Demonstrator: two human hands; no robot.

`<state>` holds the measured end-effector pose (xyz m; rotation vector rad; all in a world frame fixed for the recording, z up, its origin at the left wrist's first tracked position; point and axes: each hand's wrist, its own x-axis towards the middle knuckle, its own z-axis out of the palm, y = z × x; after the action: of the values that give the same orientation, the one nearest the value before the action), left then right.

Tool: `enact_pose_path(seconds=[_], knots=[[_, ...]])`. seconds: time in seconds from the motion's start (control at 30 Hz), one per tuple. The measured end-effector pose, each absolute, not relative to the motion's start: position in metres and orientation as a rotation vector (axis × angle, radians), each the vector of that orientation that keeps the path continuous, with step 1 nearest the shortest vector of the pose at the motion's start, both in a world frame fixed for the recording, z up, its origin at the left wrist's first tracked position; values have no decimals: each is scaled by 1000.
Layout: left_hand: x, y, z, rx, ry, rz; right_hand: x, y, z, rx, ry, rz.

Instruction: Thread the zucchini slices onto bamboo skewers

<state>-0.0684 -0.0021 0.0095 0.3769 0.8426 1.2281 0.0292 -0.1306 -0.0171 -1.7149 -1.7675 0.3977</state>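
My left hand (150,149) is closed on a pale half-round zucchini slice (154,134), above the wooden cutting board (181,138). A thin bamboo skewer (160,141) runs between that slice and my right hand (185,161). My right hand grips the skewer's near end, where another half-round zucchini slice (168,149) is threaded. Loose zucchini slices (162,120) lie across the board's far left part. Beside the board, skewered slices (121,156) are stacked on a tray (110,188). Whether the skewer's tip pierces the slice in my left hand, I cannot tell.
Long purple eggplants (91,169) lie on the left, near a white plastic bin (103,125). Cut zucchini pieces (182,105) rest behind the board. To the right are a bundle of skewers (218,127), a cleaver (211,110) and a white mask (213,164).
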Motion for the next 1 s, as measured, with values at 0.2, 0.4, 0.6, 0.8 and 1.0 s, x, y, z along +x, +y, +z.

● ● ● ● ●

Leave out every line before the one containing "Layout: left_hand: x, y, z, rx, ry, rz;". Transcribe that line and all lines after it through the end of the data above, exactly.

Written answer:
Layout: left_hand: x, y, z, rx, ry, rz; right_hand: x, y, z, rx, ry, rz.

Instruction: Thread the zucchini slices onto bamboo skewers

<state>-0.0684 -0.0021 0.0095 0.3769 0.8426 1.2281 0.0292 -0.1306 -0.0171 -1.7149 -1.7675 0.3977</state>
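My left hand (150,149) is closed on a pale half-round zucchini slice (154,134), above the wooden cutting board (181,138). A thin bamboo skewer (160,141) runs between that slice and my right hand (185,161). My right hand grips the skewer's near end, where another half-round zucchini slice (168,149) is threaded. Loose zucchini slices (162,120) lie across the board's far left part. Beside the board, skewered slices (121,156) are stacked on a tray (110,188). Whether the skewer's tip pierces the slice in my left hand, I cannot tell.
Long purple eggplants (91,169) lie on the left, near a white plastic bin (103,125). Cut zucchini pieces (182,105) rest behind the board. To the right are a bundle of skewers (218,127), a cleaver (211,110) and a white mask (213,164).
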Motion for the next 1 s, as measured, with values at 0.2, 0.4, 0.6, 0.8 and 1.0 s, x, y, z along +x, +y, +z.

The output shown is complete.